Copy the line containing "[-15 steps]", then all lines after it up to and including the final line of the material, exactly and without additions.

========

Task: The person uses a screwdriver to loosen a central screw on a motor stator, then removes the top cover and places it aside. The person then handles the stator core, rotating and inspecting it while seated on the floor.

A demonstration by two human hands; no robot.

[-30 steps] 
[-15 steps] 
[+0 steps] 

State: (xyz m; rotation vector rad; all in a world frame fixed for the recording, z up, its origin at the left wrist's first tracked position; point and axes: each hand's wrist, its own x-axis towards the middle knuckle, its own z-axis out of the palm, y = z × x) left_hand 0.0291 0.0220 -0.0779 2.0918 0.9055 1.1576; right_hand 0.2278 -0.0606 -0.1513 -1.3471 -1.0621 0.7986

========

• Response box
[-15 steps] 
[+0 steps] 

State: (xyz m; rotation vector rad; all in a world frame fixed for the recording, z up, its origin at the left wrist's first tracked position; point and axes: each hand's wrist, its own x-axis towards the middle knuckle, its own z-axis out of the palm, y = z × x) left_hand 0.0291 0.0220 -0.0779 2.0918 0.9055 1.1576; right_hand 0.2278 -0.0606 -0.1513 -1.3471 -1.0621 0.7986

There is nothing else to this exercise.